Directions for this task ▸ Print the listing below exactly, images excluded.

━━ Data section ━━

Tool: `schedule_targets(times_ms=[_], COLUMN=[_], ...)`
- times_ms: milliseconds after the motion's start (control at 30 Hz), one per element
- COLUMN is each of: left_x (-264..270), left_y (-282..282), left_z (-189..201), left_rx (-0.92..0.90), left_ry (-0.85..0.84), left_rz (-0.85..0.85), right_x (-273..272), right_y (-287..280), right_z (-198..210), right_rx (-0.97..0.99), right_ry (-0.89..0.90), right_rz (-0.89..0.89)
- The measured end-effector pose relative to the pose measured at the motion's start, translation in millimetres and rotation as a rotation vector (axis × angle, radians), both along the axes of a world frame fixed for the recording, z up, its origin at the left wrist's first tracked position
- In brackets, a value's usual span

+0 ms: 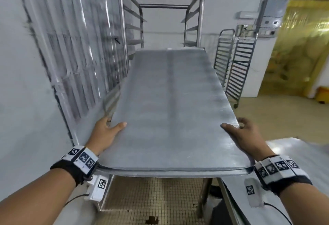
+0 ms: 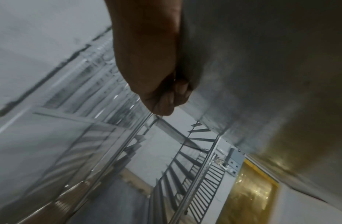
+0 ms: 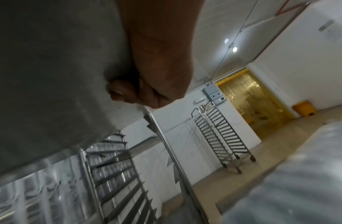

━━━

Exercise response ▸
Tool: `schedule_targets(times_ms=[_], COLUMN=[_], ...)`
- times_ms: milliseconds after the motion's start (control at 30 Hz), one per element
- COLUMN is each of: left_x (-264..270), left_y (-282..282), left_z (-189..201), left_rx (-0.92..0.90), left_ry (-0.85..0.84), left_rz (-0.85..0.85), right_x (-273..272), right_y (-287..280), right_z (-198..210), right_rx (-0.97..0.99), right_ry (-0.89..0.90), right_rz (-0.89..0.89)
- The measured end-effector pose relative to the pose measured at the motion's start, translation in millimetres and rotation as a rotation vector (axis × angle, radians), both along the axes of a world frame fixed for the recording, z up, its origin at the left wrist's first tracked position
- In brackets, a value's usual span

+0 ms: 
+0 ms: 
+0 ms: 

This output has been given in full.